TASK DESCRIPTION:
In the listing below, locate the line that contains "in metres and" and the line that contains "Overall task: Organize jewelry". Restate word for word those two lines and every line between them, and nothing else.

PROVIDED ENTRIES:
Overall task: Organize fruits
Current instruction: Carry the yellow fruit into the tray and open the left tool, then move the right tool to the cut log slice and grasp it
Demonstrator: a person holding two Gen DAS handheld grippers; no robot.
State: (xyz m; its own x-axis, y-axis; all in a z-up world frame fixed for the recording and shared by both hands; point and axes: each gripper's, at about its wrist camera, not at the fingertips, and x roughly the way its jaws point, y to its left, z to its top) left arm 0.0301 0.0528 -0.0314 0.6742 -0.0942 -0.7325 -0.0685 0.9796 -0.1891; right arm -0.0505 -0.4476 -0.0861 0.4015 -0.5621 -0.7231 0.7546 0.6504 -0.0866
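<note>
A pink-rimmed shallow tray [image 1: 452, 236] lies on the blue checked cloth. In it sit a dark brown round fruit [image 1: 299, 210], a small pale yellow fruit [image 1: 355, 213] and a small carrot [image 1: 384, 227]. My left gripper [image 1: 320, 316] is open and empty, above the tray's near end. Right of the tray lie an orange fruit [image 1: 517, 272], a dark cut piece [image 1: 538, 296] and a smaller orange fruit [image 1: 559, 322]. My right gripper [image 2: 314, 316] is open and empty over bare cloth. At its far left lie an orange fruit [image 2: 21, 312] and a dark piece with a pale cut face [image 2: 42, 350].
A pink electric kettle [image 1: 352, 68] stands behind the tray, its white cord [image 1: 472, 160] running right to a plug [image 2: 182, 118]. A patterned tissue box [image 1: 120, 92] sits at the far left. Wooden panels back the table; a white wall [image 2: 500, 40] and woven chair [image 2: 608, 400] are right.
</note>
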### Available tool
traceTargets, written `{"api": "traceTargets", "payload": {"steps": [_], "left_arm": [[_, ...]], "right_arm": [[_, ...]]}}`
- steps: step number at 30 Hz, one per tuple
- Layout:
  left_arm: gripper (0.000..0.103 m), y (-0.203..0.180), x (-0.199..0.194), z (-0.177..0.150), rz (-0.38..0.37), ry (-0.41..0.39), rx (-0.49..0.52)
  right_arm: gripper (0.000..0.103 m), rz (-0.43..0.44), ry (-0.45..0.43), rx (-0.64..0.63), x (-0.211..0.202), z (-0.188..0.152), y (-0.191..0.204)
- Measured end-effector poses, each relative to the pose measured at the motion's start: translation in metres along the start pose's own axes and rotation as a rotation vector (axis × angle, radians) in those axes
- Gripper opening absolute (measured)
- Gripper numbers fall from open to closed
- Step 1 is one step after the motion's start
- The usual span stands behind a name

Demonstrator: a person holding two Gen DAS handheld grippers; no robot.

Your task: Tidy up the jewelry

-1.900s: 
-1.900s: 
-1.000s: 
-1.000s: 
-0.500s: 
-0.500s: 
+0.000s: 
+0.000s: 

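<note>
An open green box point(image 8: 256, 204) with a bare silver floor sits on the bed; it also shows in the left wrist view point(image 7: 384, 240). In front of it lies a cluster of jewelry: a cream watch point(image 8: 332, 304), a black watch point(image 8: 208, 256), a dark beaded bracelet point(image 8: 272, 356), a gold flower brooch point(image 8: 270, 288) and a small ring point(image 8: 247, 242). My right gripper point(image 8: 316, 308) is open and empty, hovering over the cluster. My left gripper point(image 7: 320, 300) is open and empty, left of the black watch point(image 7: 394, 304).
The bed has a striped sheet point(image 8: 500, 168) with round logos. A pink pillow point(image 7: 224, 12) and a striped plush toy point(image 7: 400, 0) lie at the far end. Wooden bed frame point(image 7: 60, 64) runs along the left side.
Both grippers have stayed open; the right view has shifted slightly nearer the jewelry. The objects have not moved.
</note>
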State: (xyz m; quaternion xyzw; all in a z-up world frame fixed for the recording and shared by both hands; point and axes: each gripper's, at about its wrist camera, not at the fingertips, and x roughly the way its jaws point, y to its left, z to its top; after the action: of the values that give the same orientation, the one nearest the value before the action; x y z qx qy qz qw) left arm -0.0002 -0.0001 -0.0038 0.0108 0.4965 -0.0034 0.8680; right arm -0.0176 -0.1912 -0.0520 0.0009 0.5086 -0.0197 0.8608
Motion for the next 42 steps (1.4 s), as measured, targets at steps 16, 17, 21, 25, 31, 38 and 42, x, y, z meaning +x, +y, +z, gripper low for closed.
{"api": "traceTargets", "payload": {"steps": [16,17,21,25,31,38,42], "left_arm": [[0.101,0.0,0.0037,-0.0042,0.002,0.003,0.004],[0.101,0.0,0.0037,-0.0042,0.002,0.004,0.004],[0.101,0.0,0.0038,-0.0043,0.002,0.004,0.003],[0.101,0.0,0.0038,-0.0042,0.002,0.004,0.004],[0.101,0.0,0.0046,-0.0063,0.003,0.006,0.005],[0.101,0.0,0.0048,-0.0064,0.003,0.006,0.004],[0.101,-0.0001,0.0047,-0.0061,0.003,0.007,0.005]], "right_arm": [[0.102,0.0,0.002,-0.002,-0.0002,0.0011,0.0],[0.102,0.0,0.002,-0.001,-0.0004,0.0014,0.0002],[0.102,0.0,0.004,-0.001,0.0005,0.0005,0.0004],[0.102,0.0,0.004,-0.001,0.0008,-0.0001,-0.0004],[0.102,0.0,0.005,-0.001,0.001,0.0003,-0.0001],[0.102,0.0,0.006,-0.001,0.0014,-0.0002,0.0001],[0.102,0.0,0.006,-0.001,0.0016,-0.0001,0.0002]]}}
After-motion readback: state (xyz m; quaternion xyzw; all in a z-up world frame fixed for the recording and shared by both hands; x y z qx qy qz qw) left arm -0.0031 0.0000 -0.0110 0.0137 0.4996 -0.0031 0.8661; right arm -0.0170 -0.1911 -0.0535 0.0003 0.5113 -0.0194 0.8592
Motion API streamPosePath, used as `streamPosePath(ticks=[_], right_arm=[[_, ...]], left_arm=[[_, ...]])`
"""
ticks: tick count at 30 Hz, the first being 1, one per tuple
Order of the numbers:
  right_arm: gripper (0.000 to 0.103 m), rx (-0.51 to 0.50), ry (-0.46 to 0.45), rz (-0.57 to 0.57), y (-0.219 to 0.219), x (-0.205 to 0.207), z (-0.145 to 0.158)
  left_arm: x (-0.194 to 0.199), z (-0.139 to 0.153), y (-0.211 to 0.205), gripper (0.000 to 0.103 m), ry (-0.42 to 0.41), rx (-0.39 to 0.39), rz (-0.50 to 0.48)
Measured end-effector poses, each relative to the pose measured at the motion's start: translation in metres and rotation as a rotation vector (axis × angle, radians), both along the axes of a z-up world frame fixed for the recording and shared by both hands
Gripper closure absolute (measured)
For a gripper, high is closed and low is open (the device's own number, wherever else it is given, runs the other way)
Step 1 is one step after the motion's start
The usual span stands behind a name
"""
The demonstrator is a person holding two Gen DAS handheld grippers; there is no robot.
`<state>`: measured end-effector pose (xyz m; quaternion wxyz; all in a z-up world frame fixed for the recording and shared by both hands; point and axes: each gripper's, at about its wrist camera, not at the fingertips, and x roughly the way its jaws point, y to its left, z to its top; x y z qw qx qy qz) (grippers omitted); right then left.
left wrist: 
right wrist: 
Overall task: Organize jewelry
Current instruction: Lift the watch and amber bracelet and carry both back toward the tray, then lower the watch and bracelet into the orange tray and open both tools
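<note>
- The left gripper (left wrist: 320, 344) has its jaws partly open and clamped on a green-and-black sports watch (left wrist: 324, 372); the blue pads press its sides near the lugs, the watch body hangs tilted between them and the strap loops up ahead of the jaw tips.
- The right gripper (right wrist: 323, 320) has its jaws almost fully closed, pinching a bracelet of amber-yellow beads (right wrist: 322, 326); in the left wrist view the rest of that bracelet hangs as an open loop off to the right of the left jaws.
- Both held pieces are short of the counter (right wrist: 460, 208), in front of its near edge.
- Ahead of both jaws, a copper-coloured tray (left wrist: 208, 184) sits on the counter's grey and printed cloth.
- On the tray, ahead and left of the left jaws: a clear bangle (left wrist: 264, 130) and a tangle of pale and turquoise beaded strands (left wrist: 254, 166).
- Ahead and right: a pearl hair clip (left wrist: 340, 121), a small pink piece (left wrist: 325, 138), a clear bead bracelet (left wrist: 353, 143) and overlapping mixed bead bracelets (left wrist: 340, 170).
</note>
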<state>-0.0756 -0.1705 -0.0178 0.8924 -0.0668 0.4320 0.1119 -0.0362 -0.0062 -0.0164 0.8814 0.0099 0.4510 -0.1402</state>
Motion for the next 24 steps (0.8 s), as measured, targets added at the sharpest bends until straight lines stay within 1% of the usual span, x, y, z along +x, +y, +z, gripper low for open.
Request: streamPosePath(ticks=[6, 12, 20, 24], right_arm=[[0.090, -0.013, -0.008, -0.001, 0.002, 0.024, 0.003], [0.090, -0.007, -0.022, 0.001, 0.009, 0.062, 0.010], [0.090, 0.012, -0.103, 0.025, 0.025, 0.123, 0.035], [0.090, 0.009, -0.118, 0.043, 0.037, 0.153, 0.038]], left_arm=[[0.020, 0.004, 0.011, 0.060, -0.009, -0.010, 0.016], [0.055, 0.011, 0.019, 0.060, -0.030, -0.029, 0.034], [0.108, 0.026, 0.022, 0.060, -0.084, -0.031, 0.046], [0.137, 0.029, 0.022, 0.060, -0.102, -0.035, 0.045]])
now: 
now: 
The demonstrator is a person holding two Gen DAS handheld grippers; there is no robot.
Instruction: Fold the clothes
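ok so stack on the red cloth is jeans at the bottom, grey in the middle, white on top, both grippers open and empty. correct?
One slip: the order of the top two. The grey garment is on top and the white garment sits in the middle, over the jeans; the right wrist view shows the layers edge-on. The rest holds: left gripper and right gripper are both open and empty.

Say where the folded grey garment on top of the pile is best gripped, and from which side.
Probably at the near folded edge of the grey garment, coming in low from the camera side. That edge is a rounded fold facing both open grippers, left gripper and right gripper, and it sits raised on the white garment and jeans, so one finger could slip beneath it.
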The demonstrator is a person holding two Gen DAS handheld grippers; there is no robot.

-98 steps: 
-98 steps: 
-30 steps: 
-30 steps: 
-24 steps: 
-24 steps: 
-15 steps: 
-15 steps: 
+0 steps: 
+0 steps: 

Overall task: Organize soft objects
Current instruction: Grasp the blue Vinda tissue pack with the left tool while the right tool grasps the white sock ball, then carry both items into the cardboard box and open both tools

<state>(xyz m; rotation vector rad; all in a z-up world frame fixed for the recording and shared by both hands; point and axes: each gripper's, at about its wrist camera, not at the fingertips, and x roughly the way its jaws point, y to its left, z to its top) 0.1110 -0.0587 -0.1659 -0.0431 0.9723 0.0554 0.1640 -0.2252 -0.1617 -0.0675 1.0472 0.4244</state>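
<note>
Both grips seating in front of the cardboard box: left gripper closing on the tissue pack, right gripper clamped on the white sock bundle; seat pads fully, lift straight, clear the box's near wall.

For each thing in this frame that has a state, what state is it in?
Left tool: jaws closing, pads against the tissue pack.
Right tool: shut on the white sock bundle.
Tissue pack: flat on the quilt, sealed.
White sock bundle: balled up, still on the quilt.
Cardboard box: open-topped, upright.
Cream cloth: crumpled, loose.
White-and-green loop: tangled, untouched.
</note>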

RESULT OF THE TASK:
Measured end-effector poses, each relative to the pose measured at the motion's start: translation in metres and rotation as a rotation vector (axis × angle, radians), both along the axes of a z-up world frame fixed for the recording and shared by both hands
Gripper closure absolute (measured)
For a gripper, high is closed and low is open (the device's own number, wherever else it is given, runs the other way)
Step 1 is one step after the motion's start
The usual span stands behind a name
"""
The demonstrator is a person holding two Gen DAS handheld grippers; there is no robot.
`<state>`: measured end-effector pose (xyz m; quaternion wxyz; all in a z-up world frame fixed for the recording and shared by both hands; point and axes: each gripper's, at about its wrist camera, not at the fingertips, and x roughly the way its jaws point, y to its left, z to its top; x y z qw qx qy qz) (grippers omitted); right then left.
left wrist: 
right wrist: 
Overall task: Organize jewelry

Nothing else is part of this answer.